Intervention de Eric Fottorino

Commission d'enquête Concentration dans les médias — Réunion du 21 janvier 2022 à 14h40
Audition de M. Nicolas Beytout fondateur de l'opinion M. éric Fottorino cofondateur de le 1 hebdo M. Edwy Plenel président et cofondateur de mediapart et Mme Isabelle Roberts présidente du site d'information les jours

Eric Fottorino, cofondateur de Le 1 hebdo :

Une uniformisation consensuelle de l'information nous menace, lorsque des propriétaires puissants possèdent de grands groupes de presse. Les lecteurs, auditeurs et téléspectateurs s'en aperçoivent : tout se ressemble, et surtout on ne dérange pas trop. Cette uniformisation est un grand danger, elle ne fait pas le lien avec les lecteurs, les citoyens, qui se sentent éloignés des dirigeants et de toutes les autorités.

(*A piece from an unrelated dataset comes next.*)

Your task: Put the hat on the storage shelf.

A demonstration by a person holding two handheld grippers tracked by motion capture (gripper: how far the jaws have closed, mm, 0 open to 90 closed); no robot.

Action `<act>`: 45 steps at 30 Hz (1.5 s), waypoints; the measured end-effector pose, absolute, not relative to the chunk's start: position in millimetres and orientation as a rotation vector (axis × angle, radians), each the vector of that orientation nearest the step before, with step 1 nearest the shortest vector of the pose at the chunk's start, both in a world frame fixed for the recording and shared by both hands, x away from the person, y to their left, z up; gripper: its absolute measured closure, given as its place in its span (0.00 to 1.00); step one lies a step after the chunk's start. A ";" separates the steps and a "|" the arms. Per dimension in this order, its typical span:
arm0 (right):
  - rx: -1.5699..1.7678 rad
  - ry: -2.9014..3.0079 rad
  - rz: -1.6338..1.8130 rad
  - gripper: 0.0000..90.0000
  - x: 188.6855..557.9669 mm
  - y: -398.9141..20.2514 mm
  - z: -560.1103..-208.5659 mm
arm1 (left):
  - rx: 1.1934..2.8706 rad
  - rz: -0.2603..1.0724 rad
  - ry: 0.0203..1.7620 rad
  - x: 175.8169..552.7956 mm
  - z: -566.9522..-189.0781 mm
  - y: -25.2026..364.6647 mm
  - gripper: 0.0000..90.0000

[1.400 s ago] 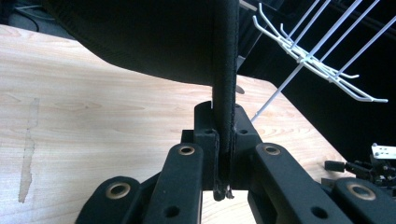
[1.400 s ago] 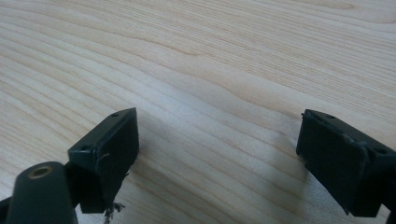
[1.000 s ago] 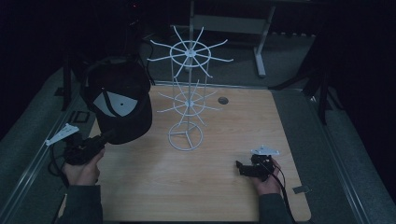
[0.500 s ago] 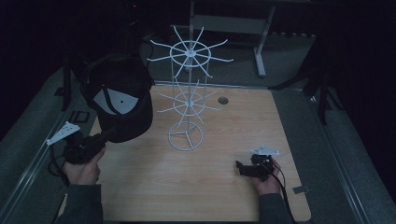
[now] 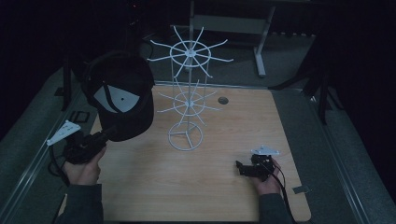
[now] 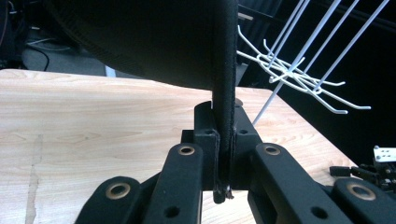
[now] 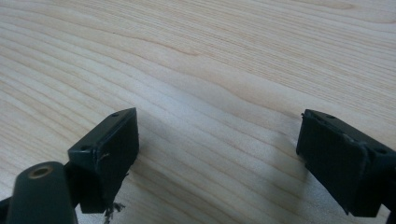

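— Two grippers here; what does the left gripper have?
— Its jaws are clamped on the brim edge of a black cap, held up above the wooden table, left of the white wire rack.
— And the right gripper?
— Jaws spread wide, holding nothing, low over the table's near right part, well apart from the cap.
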State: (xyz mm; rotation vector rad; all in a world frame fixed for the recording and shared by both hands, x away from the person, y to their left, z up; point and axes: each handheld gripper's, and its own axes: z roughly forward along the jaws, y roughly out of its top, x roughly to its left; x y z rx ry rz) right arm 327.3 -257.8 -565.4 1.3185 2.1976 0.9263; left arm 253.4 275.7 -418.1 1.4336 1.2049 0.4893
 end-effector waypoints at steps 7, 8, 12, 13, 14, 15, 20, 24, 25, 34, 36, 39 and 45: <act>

Notre rôle de média est d'autant plus important qu'on veut être simple dans la complexité ambiante : on préfère un mensonge simple à une vérité complexe. Nous sommes des artisans de cette complexité. Il est très facile d'aller dans le sens des algorithmes, de l'opinion qui cherche parfois plus à être rassurée qu'éclairée.

J'espère que les lois peuvent faire quelque chose. Nous sommes dans une démocratie un peu trop présidentielle, pas assez parlementaire. Mais les lois ne sont pas rétroactives. Ce qui est fait est fait, et ce qui a été défait l'est fortement.

A été défaite la capacité des rédactions à avoir cette ambition d'informer librement avec obstination. L'obstination, c'était un des quatre commandements d'Albert Camus avec la lucidité, l'ironie... On a l'impression que les médias possédés par ces puissants cherchent toujours là où il y a de la lumière, et assez peu là où il y a de l'ombre. Notre métier, c'est d'éclairer cette ombre. La lumière est aveuglante. Selon Hannah Arendt, l'actualité est trop éblouissante, et nous empêche d'aller chercher la vérité.

J'aimerais vous proposer des outils, comme faire des fondations, des fonds de soutien, le fait d'associer les lecteurs pour financer des reportages... Mais mille outils ne font pas une volonté et une puissance.

Les médias sont-ils un quatrième pouvoir ? Au contraire, ils ont été diminués dans leur influence, car la confiance a été perdue. Il serait absurde de demander à Vincent Bolloré et à Bernard Arnault de tout rendre.

Au 1, nous sommes aussi dans la transmission, avec vingt-cinq jeunes âgés entre 25 et 35 ans. Je vois leur ambition de faire leur métier ; j'ai envie de leur donner les moyens de le faire. Il faut donc donner une personnalité juridique aux rédactions, pour qu'elles puissent ester en justice. Autrefois, on parlait de créer une muraille de Chine infranchissable entre les intérêts du capital et ceux de la rédaction, sans aucun passe-droit. L'actionnaire ne pourrait pas décrocher son téléphone pour parler ou non de tel ou tel sujet. Or j'ai vécu cette situation pendant six mois avec les nouveaux actionnaires du Monde, qui me demandaient de soutenir Dominique Strauss-Kahn. Cette muraille de Chine est poreuse partout. Une loi ne permettra probablement pas de protéger les rédactions pour qu'elles fassent leur travail.

J'ai été peiné lorsque j'ai lu, un jour dans Le Figaro, deux pages d'entretien du patron de Dassault Aviation signées par Étienne Mougeotte. Comment le patron du journal peut-il interroger un représentant de l'actionnaire, alors que ce journal publie d'excellents articles ? Quand vous êtes contrôlés par un actionnaire, il y a deux moments où on vous le rappelle : lorsque vous touchez à son domaine privé - son activité concurrentielle - et l'élection présidentielle - des marchés publics sont en jeu, et certains misent même sur tous les candidats.

Milan Kundera disait « La bêtise des gens consiste à avoir une réponse à tout. La sagesse d'un roman consiste à avoir une question à tout. » Notre travail, c'est d'avoir question à tout. Nous n'avons pas réponse à tout, mais si, dans les prochaines années, nous n'avons pas un corpus réglementaire, mais aussi une volonté et une lucidité politiques des dirigeants pour comprendre qu'une démocratie faible se mesure à la faiblesse de ses institutions médiatiques, demain, le populisme l'emportera, car les citoyens seront allés chercher ce qu'ils croient être des informations sur des supports délirants, effet boomerang de nos supports devenus eux aussi délirants pour d'autres raisons.